**TASK INSTRUCTIONS:** Each line of the data has to be retyped exactly as it is.

BEGIN RAW DATA

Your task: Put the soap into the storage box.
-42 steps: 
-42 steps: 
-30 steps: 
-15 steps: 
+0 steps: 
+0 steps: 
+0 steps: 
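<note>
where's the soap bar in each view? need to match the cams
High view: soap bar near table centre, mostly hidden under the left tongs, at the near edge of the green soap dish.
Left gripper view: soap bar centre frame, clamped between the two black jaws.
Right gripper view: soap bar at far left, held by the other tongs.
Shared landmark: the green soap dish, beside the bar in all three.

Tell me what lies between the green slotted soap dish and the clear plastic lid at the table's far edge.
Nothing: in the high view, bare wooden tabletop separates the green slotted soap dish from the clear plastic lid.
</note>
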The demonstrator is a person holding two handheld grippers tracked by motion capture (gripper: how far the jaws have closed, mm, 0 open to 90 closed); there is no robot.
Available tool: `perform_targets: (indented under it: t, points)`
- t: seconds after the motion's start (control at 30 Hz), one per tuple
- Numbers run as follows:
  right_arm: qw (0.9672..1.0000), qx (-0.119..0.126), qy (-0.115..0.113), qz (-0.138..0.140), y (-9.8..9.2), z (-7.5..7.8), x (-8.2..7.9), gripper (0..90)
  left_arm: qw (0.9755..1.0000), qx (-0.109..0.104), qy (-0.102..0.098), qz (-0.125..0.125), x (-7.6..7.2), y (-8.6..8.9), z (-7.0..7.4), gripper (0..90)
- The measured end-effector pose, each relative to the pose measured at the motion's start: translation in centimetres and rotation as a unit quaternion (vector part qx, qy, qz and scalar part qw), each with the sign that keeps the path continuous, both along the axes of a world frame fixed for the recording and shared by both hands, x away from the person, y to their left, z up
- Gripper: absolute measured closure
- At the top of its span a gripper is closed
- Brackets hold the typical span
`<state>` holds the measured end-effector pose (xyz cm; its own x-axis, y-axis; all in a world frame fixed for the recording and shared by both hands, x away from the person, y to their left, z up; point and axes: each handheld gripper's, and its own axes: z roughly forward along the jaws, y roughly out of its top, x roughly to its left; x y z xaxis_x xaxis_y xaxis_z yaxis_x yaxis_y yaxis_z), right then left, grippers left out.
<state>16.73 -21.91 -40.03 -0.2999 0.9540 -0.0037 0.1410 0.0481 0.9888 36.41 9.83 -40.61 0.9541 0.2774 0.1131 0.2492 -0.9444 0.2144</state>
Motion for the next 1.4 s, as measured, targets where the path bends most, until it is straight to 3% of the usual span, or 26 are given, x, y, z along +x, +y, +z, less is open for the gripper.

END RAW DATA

**COMPLETED EXERCISE:**
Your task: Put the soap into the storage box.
-42 steps: 
-42 steps: 
-30 steps: 
-15 steps: 
+0 steps: 
+0 steps: 
+0 steps: 
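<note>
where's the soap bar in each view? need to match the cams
High view: soap bar near table centre, mostly hidden under the left tongs, at the near edge of the green soap dish.
Left gripper view: soap bar centre frame, clamped between the two black jaws.
Right gripper view: soap bar at far left, held by the other tongs.
Shared landmark: the green soap dish, beside the bar in all three.

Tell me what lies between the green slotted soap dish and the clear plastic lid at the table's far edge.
Nothing: in the high view, bare wooden tabletop separates the green slotted soap dish from the clear plastic lid.
</note>
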The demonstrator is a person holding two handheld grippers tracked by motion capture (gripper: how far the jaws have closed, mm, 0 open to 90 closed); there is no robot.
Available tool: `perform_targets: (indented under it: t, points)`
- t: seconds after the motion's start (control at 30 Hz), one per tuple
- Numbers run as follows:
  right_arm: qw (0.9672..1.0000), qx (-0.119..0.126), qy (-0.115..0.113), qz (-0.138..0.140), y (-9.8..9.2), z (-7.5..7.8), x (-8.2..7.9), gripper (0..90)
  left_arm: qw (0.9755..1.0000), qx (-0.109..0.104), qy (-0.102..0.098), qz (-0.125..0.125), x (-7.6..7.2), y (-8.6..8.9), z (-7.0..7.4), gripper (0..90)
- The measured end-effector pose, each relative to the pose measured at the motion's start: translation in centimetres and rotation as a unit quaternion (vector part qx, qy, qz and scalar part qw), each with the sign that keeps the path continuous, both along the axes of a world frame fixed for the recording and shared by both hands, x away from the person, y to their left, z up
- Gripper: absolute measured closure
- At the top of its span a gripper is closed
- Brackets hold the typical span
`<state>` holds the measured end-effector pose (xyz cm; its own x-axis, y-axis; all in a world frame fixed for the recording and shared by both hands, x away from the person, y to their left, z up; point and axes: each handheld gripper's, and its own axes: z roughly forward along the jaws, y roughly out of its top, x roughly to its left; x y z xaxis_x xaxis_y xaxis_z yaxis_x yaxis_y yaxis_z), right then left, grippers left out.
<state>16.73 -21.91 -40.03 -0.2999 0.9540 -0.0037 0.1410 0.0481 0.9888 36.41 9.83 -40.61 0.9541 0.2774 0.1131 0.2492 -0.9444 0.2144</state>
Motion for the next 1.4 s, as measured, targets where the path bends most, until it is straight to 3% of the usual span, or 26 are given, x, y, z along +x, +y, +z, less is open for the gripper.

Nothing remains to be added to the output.